*Activity:* Please return the records below exactly as they appear, leaving every picture out.

--- Given data Enclosed Below ---

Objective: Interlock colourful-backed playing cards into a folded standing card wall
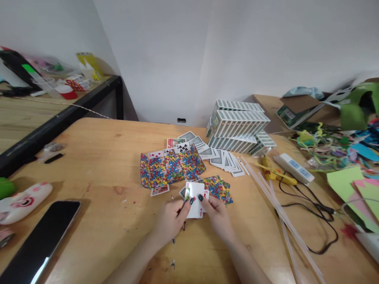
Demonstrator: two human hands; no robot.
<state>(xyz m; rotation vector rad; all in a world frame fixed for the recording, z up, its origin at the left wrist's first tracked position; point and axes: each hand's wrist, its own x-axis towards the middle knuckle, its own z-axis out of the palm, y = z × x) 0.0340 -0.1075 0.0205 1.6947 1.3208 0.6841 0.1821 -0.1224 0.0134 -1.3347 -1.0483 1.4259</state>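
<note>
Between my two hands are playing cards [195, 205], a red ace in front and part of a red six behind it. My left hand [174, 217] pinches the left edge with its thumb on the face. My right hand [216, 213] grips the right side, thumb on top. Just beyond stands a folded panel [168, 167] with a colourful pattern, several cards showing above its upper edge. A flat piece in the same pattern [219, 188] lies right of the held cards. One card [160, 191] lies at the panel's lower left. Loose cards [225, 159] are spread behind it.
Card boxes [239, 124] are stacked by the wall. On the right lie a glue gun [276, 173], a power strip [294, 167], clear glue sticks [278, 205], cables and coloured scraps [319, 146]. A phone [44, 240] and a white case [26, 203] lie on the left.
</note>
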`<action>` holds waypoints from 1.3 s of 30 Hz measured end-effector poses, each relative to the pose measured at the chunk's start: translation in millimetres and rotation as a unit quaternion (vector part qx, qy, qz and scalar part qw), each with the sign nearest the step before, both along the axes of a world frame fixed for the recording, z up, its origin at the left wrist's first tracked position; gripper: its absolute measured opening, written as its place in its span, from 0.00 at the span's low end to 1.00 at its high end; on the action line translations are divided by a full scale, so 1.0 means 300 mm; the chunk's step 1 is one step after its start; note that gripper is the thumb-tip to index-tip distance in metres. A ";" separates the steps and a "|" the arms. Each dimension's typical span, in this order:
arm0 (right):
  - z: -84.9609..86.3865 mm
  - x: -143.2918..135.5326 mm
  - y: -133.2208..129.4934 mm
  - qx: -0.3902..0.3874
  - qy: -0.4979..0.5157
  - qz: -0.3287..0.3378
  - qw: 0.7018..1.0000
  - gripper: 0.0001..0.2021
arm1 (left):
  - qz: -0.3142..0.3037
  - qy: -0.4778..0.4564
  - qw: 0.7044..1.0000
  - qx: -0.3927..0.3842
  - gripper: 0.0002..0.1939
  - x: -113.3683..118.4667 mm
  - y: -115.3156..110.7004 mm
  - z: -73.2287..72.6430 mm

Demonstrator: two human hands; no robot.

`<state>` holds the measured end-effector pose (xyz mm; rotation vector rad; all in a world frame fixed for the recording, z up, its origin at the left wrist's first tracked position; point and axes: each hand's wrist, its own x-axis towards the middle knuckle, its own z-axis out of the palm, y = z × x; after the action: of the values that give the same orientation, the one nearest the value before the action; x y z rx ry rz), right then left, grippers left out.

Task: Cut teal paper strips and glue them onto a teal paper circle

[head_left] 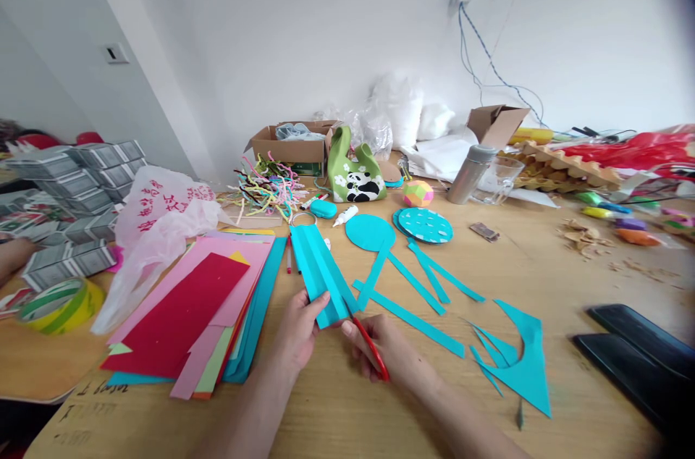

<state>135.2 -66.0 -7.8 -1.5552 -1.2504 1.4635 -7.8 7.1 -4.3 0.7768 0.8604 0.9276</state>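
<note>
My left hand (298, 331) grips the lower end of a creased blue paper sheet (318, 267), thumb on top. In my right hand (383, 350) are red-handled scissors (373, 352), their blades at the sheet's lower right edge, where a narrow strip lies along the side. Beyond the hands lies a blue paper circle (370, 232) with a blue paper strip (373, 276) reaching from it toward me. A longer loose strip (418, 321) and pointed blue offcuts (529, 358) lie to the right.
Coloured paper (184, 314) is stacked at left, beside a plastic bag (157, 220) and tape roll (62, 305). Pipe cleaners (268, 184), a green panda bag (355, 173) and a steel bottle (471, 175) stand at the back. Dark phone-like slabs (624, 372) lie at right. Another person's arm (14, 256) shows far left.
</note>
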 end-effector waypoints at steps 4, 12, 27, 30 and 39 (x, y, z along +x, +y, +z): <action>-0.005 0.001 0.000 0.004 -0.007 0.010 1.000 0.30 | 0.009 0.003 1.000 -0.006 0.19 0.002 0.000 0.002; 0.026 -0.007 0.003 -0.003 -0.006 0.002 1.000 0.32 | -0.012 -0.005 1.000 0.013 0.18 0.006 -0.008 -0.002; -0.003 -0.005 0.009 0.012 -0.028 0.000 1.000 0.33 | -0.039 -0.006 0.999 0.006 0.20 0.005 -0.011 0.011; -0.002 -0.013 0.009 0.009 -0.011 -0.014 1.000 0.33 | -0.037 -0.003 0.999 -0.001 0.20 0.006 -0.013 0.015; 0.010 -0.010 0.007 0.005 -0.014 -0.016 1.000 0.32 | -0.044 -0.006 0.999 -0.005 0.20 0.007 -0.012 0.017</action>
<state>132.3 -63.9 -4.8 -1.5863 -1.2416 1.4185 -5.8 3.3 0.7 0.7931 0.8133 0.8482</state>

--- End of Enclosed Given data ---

*Answer to this task:*
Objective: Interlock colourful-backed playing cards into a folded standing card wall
Demonstrator: two human hands; no robot.
<state>(xyz m; rotation vector rad; all in a world frame fixed for the recording, z up, its origin at the left wrist's first tracked position; point and axes: each hand's wrist, its own x-axis towards the middle knuckle, its own z-axis out of the palm, y = z × x) 0.0340 -0.1075 0.0205 1.6947 1.3208 0.6841 0.1821 -0.1224 0.0134 -1.3347 -1.0483 1.4259</state>
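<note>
Between my two hands are playing cards [195, 205], a red ace in front and part of a red six behind it. My left hand [174, 217] pinches the left edge with its thumb on the face. My right hand [216, 213] grips the right side, thumb on top. Just beyond stands a folded panel [168, 167] with a colourful pattern, several cards showing above its upper edge. A flat piece in the same pattern [219, 188] lies right of the held cards. One card [160, 191] lies at the panel's lower left. Loose cards [225, 159] are spread behind it.
Card boxes [239, 124] are stacked by the wall. On the right lie a glue gun [276, 173], a power strip [294, 167], clear glue sticks [278, 205], cables and coloured scraps [319, 146]. A phone [44, 240] and a white case [26, 203] lie on the left.
</note>
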`<action>` holds waypoints from 1.3 s of 30 Hz measured end-effector poses, each relative to the pose measured at the chunk's start: translation in millimetres and rotation as a unit quaternion (vector part qx, qy, qz and scalar part qw), each with the sign nearest the step before, both along the axes of a world frame fixed for the recording, z up, its origin at the left wrist's first tracked position; gripper: its absolute measured opening, written as its place in its span, from 0.00 at the span's low end to 1.00 at its high end; on the action line translations are divided by a full scale, so 1.0 means 300 mm; the chunk's step 1 is one step after its start; note that gripper is the thumb-tip to index-tip distance in metres. A ";" separates the steps and a "|" the arms. Each dimension's typical span, in this order:
arm0 (right):
  - z: -84.9609..86.3865 mm
  - x: -143.2918..135.5326 mm
  - y: -133.2208..129.4934 mm
  - qx: -0.3902..0.3874
  - qy: -0.4979..0.5157
  - qz: -0.3287..0.3378
  - qw: 0.7018..1.0000
  - gripper: 0.0001..0.2021
arm1 (left):
  - qz: -0.3142..0.3037
  - qy: -0.4778..0.4564
  - qw: 0.7044..1.0000
  - qx: -0.3927..0.3842
  - gripper: 0.0002..0.1939
  - x: -113.3683..118.4667 mm
  - y: -115.3156..110.7004 mm
  - z: -73.2287..72.6430 mm

Demonstrator: two human hands; no robot.

`<state>` holds the measured end-effector pose (xyz mm; rotation vector rad; all in a world frame fixed for the recording, z up, its origin at the left wrist's first tracked position; point and axes: each hand's wrist, its own x-axis towards the middle knuckle, its own z-axis out of the palm, y = z × x; after the action: of the values that give the same orientation, the one nearest the value before the action; x y z rx ry rz), right then left, grippers left out.

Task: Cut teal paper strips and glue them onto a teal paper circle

[head_left] 

<state>135.2 -66.0 -7.8 -1.5552 -1.2504 1.4635 -7.8 7.1 -4.3 0.7768 0.8604 0.9276</state>
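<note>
My left hand (298, 331) grips the lower end of a creased blue paper sheet (318, 267), thumb on top. In my right hand (383, 350) are red-handled scissors (373, 352), their blades at the sheet's lower right edge, where a narrow strip lies along the side. Beyond the hands lies a blue paper circle (370, 232) with a blue paper strip (373, 276) reaching from it toward me. A longer loose strip (418, 321) and pointed blue offcuts (529, 358) lie to the right.
Coloured paper (184, 314) is stacked at left, beside a plastic bag (157, 220) and tape roll (62, 305). Pipe cleaners (268, 184), a green panda bag (355, 173) and a steel bottle (471, 175) stand at the back. Dark phone-like slabs (624, 372) lie at right. Another person's arm (14, 256) shows far left.
</note>
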 end-effector waypoints at steps 4, 12, 27, 30 and 39 (x, y, z along +x, +y, +z): <action>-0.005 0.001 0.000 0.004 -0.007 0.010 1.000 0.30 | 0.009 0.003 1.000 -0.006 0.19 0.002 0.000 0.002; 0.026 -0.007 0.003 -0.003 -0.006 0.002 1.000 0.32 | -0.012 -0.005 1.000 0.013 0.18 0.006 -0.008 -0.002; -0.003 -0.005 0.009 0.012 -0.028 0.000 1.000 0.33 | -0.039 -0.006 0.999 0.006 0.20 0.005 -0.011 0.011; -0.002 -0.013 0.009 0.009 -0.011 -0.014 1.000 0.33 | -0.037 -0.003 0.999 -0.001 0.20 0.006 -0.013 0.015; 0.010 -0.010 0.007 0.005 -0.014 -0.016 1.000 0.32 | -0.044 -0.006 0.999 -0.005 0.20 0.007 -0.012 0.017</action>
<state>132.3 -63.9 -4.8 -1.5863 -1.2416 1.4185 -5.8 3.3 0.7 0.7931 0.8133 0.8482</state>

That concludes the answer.